AI Music & Audio Generation Pack
Ten picks for the musician, podcaster, and creator generating music or sound with AI: Bark and AudioCraft for generation, Cartesia and Chatterbox for vocals, MuseScore and LMMS for arrangement, Tone.js and howler.js for the web, Demucs for source separation, Audacity for cleanup and mastering — in install order.
What's in this pack
This is the rig for a musician, podcaster, or game/web creator who wants to generate audio with AI and finish it in tools they control — not lock the master to a SaaS web app. Every pick is either fully open-source or has a real API (no copy-paste-from-website workflows). Nine of ten are MIT or Apache-licensed.
The stack covers all five stages of an audio production pipeline. You don't need every tool — pick the row that matches your output (music, voice, SFX, score, web playback) and chain through.

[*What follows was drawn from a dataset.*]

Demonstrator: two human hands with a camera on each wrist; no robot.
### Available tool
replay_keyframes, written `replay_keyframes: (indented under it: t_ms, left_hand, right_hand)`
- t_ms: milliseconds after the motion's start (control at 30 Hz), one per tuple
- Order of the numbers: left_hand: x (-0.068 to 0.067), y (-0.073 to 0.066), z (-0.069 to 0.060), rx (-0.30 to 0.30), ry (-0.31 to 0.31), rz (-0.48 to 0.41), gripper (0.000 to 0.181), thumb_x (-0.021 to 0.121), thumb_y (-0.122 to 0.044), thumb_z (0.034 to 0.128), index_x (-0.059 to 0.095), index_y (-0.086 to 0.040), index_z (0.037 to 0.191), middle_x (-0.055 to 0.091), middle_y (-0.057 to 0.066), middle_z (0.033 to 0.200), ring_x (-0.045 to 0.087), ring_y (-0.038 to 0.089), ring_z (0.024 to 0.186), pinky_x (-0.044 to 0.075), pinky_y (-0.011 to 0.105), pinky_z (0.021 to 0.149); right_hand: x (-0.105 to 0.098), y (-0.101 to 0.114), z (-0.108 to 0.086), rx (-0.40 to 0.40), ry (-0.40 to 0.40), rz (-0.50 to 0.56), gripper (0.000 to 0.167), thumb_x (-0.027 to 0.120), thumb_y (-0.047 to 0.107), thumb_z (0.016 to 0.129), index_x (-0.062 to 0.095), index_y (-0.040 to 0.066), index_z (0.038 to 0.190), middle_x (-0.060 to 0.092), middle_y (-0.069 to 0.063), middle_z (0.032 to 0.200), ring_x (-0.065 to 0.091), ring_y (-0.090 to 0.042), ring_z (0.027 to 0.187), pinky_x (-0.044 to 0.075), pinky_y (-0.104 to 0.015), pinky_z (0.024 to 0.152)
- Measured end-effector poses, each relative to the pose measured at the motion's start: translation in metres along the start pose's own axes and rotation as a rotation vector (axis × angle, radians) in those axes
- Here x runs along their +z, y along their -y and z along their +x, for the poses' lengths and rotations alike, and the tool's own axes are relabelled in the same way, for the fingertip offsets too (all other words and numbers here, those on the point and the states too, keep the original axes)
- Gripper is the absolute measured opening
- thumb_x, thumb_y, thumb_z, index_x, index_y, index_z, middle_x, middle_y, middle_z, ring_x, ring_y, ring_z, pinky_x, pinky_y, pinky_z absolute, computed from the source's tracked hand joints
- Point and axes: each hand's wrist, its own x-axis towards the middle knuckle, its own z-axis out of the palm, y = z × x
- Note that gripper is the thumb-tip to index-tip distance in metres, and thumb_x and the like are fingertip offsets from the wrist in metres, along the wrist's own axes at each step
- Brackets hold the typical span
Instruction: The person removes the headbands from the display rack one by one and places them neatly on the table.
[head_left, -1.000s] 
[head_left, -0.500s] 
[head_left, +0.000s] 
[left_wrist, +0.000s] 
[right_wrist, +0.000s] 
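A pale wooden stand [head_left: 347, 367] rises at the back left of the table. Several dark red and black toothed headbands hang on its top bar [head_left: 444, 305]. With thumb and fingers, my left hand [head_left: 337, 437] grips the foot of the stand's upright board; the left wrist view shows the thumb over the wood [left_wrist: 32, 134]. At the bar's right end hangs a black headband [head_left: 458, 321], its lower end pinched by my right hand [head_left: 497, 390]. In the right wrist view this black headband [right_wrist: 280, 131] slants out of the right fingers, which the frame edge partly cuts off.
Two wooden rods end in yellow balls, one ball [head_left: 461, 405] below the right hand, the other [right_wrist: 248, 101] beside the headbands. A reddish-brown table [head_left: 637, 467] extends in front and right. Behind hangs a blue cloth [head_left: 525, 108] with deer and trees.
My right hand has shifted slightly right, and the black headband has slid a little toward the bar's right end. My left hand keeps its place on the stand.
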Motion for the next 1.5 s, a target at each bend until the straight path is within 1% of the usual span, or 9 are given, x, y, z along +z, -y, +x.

Install in this pipeline order
Stage 1 — Generate
- Bark — transformer text-to-audio by Suno's research team. Speech, music, background noise, and sound effects from text prompts in 12+ languages, with non-speech tags like
[laughs]and[music]. MIT licensed, runs locally on ~12 GB VRAM. Start here when you want one model that does everything roughly. - AudioCraft (MusicGen) — Meta's PyTorch library for music and sound effect generation. Higher musical coherence than Bark for instrumental tracks, conditioned on text prompts or melody. The right pick when you specifically want music, not voice.
- Cartesia Sonic TTS — state-space-model voice with 75 ms time-to-first-audio, 100+ voices, 5 s cloning, streaming WebSocket. Cloud API. Use this when you need real-time vocal delivery (live agents, fast iteration on lyric takes).
- Chatterbox — open-source TTS by Resemble AI with fine-grained control over prosody, emotion, expressiveness. The self-hosted alternative to Cartesia/ElevenLabs when you want lyric or narration vocals that don't sound like a GPS voice.
Stage 2 — Arrange
- MuseScore — free open-source notation. The bridge between generated MIDI/melody ideas and a real arrangement. Export to MIDI, MusicXML, audio.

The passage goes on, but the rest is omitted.